Re: testing downgrades

Sage Weil <sweil@xxxxxxxxxx> · Thu, 6 Sep 2018 22:15:02 +0000 (UTC)

On Thu, 6 Sep 2018, Gregory Farnum wrote:
> On Tue, Sep 4, 2018 at 12:31 PM, Sage Weil <sweil@xxxxxxxxxx> wrote:
> > There is no plan or expectation (on my part at least) to support
> > downgrades across major versions (mimic -> luminous).  (IMO the complexity
> > that would need to be introduced to allow this is not worth the
> > investment.)
> >
> > However, there *is* an interest in testing (and being able to support)
> > downgrades between minor versions.  For example, if you're running 13.2.2,
> > and start rolling out 13.2.3 but things misbehave, it would be nice to be
> > able to roll back to 13.2.2.
> >
> > So.. what do we need to do to allow this?
> >
> > 1. Create a test suite that captures the downgrade cases.  We could start
> > with a teuthology facet for the initial version and have another facet for
> > the target version.  Teuthology can't enforce a strict ordering (i.e.,
> > always a downgrade) but it's probably just as valuable to also test the
> > upgrade cases too.  The main challenge I see here is that we are regularly
> > fixing bugs in the stable releases; since the tests are against older
> > releases, problems we uncover are often things that we can't "fix" since
> > it's existing code.
> >
> > It will probably (?) be the case that in the end we have known issues with
> > downgrades with specifics versions.
> >
> > What kind of workloads should we run?
> >
> > Should we repurpose the p2p suite to do this?  Right now it steps through
> > every stable release in sequence.  Instead, we could add N facets that
> > upgrade (or downgrade) between versions, and make sure that N >= the total
> > number of point releases.  This would be more like an upgrade/downgrade
> > "thrasher" in that case...
> 
> It may just be bias in my recent thoughts, but it seems like the most
> valuable thing to do here is to generate the encoded structures from
> each rc and make sure the previous version of the code can read them.
> In other words, generate a ceph-object-corpus for each existing
> release and proposed rc (which I've been planning to start pushing on,
> but haven't yet, so I don't even remember how we generate them!), then
> run the encode and decode with the *old* software.

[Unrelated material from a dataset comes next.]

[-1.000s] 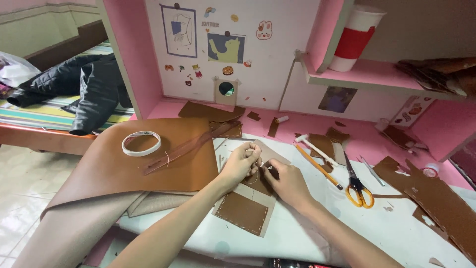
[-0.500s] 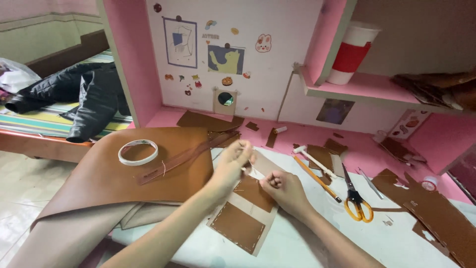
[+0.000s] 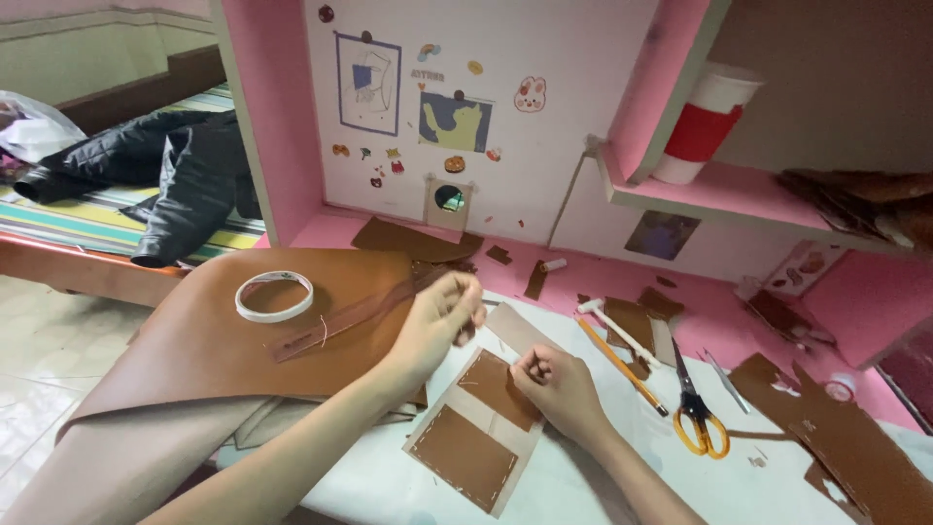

Yes!!  I like this because it also kills a couple birds with one stone: if 
we automate the process of generating corpus objects then we can also make 
sure we're covering all the usual upgrade cases too.

The challenge is that generating corpus objects means a custom 
build and then running a sufficiently broad set of workloads to 
instantiate as many different and interesting object instances as 
possible.  The

//#define ENCODE_DUMP_PATH /tmp/something

needs to be defined, everything built, and then the system run with a 
bunch of workloads.  This fills /tmp/something will a bazillion object 
instances.  There are then some scripts that dedup and try to pick out 
a sample with varying sizes etc.

I don't have any bright ideas on how to do that easily and in an automated 
way, though.. we presumably want to do it right before release to make 
sure everythign is kosher (to ensure compat with everything in teh 
corpus), and also generate objects on actual releases (or builds of the 
same sha1 + the above #define) to populate the corpus with that release.

:/

> There may be a few other categories of bugs we can find and detect
> with wire protocol sorts of things by running downgrade workloads, but
> I think the existing upgrade tests are actually not super likely to
> trigger these issues if we simply turn them around? Whereas issues
> with wire protocols or other ephemeral things can be worked around by
> turning the cluster off, missing something with the disk state means
> you can't downgrade at all.
> -Greg
> 
> >
> > 2. Consider downgrades when backporting any changes to stable releases.
> > If we are adding fields to data structures, they need to work both in the
> > upgrade case (which we're already good at) and the downgrade case.
> > Usually the types of changes that make some behavior change happen in the
> > major releases, but occasionally we make these changes in stable releases
> > too.
> >
> > I can't actually think of a stable branch change that would be problematic
> > right now... hopefully that's a good sign!
> >
> > Other thoughts?
> > sage
> >
> 
>